1. Why even bother explaining machine learning models?

users will trust the model which explains their decisions not only because of this
you will gain insight on whether the model will perform well on new data, e.g. you may find out that the decision if a photo depicts a husky or a dachshund is based not on features of a dog but on snow that lays all around.

2. How to do that?

The most popular approaches are:

SHAP

Useful resources:

A Unified Approach to Interpreting Model Predictions - a pretty good paper where the original SHAP values are defined, but definitely too complicated to begin with. You should read the three papers listed below. Having read them, you may get back to this one, from which you will learn that SHAP is pretty much Shapley value used in the context of linear regression and that calculating it directly is super ineffective, so some optimization techniques are used.
- lime - as SHAP is a combination of Lime, Shapley value and 4 other methods (actually it is based very heavily on Shapley values, but used in a completely different context) - all the good resources I found are listed in lime section.
- Analysis of regression in game theory approach - where the idea of using Shapley values in regression appeared.
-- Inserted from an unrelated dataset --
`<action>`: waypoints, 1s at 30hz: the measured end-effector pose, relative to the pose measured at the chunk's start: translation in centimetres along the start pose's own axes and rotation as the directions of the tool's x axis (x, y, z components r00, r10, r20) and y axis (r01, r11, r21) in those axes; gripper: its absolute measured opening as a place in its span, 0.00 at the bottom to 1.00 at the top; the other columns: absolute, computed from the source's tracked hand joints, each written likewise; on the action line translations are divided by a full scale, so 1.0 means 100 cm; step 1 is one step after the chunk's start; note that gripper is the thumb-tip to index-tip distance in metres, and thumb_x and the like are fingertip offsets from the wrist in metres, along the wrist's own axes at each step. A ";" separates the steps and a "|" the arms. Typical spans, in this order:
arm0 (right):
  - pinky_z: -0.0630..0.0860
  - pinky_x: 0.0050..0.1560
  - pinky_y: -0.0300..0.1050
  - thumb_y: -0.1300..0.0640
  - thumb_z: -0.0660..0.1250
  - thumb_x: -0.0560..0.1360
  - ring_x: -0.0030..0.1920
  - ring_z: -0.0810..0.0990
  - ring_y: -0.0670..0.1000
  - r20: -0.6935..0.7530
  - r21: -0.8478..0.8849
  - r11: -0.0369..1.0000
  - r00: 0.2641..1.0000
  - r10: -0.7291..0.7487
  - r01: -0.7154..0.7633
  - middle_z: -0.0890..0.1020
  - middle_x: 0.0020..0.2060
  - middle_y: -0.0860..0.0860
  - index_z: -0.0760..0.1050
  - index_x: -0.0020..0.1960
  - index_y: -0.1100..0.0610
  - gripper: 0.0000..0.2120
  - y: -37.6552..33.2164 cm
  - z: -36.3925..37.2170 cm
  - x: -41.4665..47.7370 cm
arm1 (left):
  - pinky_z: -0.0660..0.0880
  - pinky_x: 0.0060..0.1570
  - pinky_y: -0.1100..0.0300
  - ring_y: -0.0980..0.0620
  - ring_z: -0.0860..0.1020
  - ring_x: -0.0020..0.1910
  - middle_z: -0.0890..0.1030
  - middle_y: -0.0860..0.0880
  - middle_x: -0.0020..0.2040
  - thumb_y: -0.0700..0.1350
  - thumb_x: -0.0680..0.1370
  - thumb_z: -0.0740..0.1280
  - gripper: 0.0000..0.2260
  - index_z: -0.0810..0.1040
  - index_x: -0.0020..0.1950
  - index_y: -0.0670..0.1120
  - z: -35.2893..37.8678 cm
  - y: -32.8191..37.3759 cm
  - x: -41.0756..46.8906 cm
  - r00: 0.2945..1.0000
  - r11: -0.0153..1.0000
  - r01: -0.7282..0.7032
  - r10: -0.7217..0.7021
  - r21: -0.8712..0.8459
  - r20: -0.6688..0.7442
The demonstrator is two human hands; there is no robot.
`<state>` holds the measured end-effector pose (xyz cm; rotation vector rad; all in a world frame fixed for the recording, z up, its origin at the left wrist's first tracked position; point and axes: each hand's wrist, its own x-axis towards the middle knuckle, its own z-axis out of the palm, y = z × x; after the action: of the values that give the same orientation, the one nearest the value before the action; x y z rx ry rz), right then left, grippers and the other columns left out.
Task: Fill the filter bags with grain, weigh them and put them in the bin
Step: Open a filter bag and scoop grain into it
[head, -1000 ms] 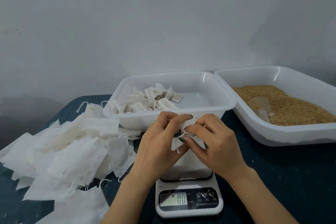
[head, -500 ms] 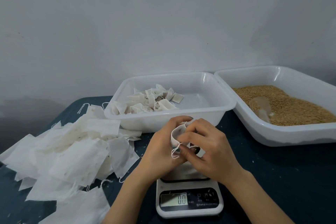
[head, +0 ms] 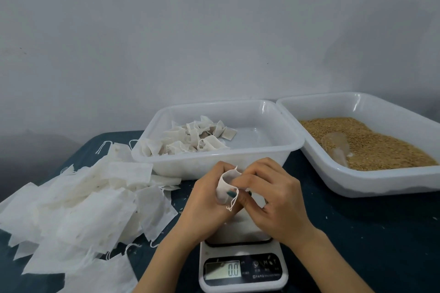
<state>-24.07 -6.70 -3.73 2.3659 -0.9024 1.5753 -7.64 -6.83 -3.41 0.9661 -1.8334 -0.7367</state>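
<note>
The left grip point(head: 204, 200) is curled round a small white filter bag point(head: 225, 185), holding it upright with its mouth open toward the top. The right grip point(head: 273, 200) meets it from the other side, fingers bent and pinching the bag's rim, so the bag sits squeezed between the two grips and both have hold of it. A thumb with a dark-painted nail presses on the bag's front (whose thumb it is, I cannot tell). A thin white string point(head: 233, 202) hangs in a loop from the bag's lower edge.

The bag is held in the air directly above the platform of a white kitchen scale point(head: 242, 273), not resting on it. The scale's display point(head: 233, 269) reads 0.0.

Just beyond the grips stands a white plastic bin point(head: 214, 153). A heap of filled bags point(head: 190, 138) lies in its left half. To the right, touching that bin's rim, is a larger white tray point(head: 357, 184) holding brown grain point(head: 376, 145), with a clear scoop point(head: 335, 147) lying partly sunk in it.

Left of the scale, a loose pile of flat empty bags point(head: 83, 204) spreads over the dark desk point(head: 357, 233), reaching up to the bin's front wall.
</note>
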 end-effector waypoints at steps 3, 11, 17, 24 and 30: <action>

There is also a word on why this seems to be a good idea (in linear regression we lack the statistics to measure the importance of groups of coefficients, so we completely forget about “synergies”, or “cooperation/coalition”, or “multicollinearity”). Permutations are explained in a rather straightforward way, but if you still can not grasp them, try the next paper.
- Introduction to the Shapley value - if you have economic background, you will feel at home, as the Shapley value is explained here as the average marginal contribution to the score (which is e.g. R squared), and the average is weighted based on the probability that this particular group of coefficients appear together in the model.
Reading only the paper above (and its explanatory papers) may be not enough to actually understand how SHAP works, but you will gain a broad understanding of the subject, e.g. where the whole idea came from. To go further, you can read this chapter from Interpretable machine learning

lime

We pretty much build a linear regression model on predictions. Useful resources:

the official paper, where the method is presented in mathematical context.
python lime package and its docs. Unfortunately after reading docs and github examples I still was not sure how I should interpret the results presented on plots. Anyway it is a good place to start getting familiar with python’s lime syntax.
a chapter from Explanatory Model Analysis by pbiecek is the place where I finally understood what lime’s plots mean. Even though examples are written in R, the plots are analogical to those produced by lime in python, and there is a mathematical explanation for what you can see in them.
Explaining the explainer: A First Theoretical Analysis of LIME - an excellent, in-depth analysis of how lime works on a simple example of linear regression model. Very useful to understand how lime actually works on tabular data and why you shouldn’t trust its estimation values! (in a nutshell: results vary significantly depending on your choice of hyperparameter v, i.e. how much “local” you are, e.g. in Poland living near your parents means within 30km range, in US - probably around 100km ;) )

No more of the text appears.